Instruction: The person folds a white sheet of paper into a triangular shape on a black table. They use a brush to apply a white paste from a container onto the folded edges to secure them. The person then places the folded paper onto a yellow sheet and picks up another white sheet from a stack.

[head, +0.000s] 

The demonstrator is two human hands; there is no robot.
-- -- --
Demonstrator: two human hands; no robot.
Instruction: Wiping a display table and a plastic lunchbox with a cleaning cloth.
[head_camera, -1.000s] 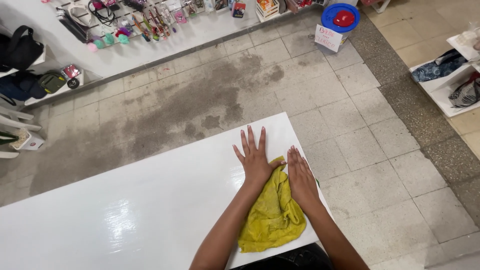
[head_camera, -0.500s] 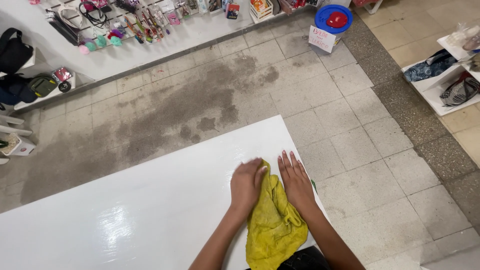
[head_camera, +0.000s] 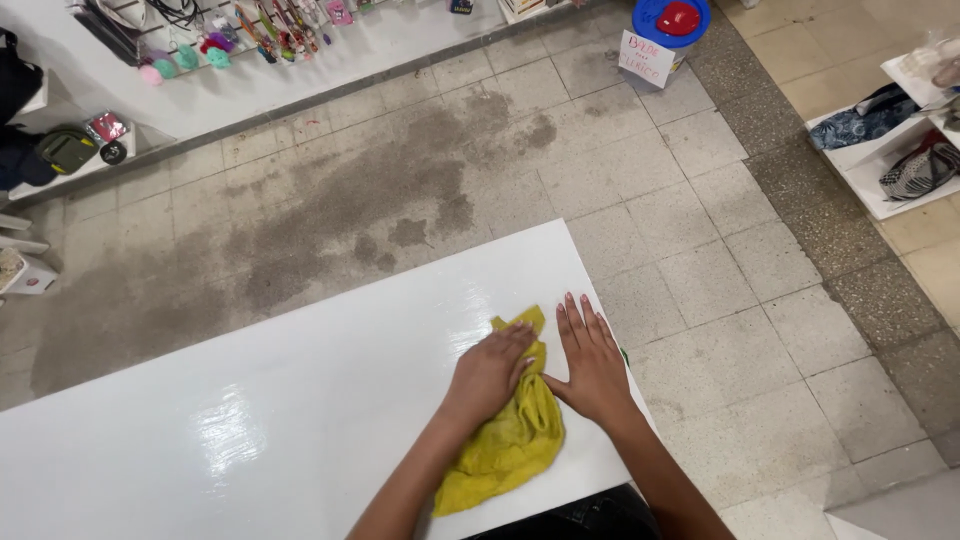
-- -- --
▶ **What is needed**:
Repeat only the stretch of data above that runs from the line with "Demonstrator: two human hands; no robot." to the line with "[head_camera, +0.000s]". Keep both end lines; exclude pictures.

▶ **Output of the task**:
Demonstrator: two human hands; no robot.
Instruction: Wiping a display table and a plastic lunchbox with a cleaning cloth.
[head_camera, -1.000s] 
[head_camera, -0.500s] 
[head_camera, +0.000s] 

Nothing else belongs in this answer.